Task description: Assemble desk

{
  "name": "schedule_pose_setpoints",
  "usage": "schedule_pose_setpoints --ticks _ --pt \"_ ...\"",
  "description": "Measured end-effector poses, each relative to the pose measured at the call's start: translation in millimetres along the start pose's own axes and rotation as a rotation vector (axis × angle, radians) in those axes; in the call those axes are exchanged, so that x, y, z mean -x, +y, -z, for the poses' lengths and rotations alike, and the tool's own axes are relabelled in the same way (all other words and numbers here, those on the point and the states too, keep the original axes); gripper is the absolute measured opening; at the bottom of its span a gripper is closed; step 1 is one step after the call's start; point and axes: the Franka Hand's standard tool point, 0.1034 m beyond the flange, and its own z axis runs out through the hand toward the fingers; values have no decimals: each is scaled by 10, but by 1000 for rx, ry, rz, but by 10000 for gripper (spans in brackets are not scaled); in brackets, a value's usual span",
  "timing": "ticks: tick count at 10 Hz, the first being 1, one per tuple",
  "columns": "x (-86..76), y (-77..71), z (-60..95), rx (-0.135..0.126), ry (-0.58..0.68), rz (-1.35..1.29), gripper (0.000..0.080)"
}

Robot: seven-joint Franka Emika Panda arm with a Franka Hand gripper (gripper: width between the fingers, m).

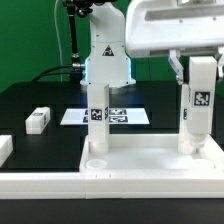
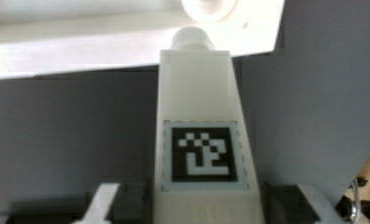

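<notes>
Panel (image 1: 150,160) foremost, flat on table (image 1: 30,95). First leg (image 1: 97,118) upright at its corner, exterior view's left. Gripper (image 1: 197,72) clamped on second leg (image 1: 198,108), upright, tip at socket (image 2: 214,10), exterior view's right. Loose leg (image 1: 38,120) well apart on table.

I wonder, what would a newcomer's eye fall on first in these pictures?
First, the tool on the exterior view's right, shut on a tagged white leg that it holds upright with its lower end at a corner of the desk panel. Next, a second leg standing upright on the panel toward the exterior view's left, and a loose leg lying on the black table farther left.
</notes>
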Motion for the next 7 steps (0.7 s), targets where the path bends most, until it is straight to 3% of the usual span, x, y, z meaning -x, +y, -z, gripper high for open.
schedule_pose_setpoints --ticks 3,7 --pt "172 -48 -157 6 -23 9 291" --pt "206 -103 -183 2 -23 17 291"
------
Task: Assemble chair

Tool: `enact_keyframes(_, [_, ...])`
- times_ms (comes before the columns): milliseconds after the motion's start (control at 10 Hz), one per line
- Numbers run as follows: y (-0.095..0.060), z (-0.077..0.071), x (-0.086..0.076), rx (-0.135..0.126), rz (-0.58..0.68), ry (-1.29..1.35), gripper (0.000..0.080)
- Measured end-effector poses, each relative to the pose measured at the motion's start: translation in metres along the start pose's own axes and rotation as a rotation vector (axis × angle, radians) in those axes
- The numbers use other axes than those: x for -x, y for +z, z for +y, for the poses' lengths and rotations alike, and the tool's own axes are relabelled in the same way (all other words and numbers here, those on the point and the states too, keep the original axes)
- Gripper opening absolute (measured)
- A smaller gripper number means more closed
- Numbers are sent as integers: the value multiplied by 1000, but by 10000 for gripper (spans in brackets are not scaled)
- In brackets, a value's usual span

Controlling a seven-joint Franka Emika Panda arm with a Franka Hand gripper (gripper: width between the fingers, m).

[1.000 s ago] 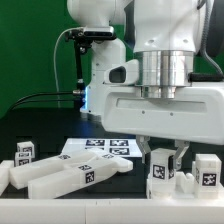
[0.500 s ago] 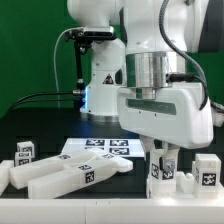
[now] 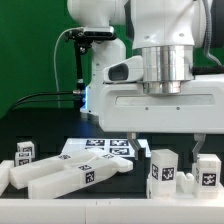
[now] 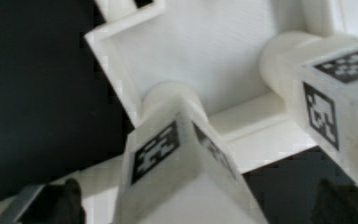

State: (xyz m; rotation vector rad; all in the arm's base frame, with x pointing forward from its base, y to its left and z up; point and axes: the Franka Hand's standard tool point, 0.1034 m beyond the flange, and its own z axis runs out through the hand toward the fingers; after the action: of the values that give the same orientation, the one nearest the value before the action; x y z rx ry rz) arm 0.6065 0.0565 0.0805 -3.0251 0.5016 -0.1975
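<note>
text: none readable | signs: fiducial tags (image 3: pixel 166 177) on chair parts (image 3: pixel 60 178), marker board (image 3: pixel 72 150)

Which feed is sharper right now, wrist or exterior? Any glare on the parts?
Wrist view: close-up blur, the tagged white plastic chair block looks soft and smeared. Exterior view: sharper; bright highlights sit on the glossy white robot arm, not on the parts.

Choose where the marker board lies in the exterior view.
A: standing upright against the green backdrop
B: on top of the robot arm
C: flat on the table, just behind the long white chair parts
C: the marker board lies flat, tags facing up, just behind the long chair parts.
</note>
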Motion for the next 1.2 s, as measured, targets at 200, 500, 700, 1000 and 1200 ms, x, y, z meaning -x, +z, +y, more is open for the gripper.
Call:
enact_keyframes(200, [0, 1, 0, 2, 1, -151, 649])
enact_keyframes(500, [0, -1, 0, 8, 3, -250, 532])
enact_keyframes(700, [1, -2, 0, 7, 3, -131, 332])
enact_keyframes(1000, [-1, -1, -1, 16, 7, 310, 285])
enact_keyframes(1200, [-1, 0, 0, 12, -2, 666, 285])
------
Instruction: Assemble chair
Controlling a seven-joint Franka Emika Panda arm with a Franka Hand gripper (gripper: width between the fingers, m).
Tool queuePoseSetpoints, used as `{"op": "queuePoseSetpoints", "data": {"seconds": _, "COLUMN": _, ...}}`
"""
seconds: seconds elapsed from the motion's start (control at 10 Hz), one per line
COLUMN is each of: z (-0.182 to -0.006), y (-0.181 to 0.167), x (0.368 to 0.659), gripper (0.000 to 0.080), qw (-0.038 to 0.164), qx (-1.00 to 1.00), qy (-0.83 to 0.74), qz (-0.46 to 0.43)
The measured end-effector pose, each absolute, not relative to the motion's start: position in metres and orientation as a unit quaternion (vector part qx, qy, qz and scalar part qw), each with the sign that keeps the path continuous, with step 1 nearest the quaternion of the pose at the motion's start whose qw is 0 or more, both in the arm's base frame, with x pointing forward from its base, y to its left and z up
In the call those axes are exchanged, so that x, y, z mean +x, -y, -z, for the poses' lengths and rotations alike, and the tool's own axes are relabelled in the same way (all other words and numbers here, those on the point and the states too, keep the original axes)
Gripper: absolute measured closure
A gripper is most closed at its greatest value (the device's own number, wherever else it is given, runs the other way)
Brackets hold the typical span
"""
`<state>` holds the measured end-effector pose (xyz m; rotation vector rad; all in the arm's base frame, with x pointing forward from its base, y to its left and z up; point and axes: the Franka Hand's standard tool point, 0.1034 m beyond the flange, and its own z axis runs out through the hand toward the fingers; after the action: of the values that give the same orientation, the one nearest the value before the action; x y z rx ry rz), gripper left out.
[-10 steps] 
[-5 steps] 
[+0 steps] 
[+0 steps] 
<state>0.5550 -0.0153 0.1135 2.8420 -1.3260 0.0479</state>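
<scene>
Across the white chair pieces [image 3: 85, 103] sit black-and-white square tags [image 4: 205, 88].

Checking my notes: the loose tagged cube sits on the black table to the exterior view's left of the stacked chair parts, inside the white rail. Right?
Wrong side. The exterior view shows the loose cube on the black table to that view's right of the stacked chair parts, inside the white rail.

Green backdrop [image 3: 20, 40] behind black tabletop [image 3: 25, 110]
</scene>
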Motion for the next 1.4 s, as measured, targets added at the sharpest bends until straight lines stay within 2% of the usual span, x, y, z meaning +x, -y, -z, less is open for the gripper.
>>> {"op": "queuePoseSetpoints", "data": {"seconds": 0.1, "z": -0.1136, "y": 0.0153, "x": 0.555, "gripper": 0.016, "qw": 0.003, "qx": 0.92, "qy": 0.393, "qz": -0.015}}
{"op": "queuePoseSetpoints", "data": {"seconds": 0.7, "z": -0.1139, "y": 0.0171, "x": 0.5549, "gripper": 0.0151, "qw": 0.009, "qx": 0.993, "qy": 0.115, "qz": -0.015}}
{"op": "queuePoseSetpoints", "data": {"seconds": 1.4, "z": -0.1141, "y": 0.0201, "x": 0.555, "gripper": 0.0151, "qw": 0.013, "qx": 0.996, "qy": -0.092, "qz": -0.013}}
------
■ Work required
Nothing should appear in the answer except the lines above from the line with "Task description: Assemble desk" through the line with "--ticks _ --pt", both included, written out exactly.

■ Result of the task
Task description: Assemble desk

{
  "name": "schedule_pose_setpoints",
  "usage": "schedule_pose_setpoints --ticks _ --pt \"_ ...\"",

This brings the exercise to completion.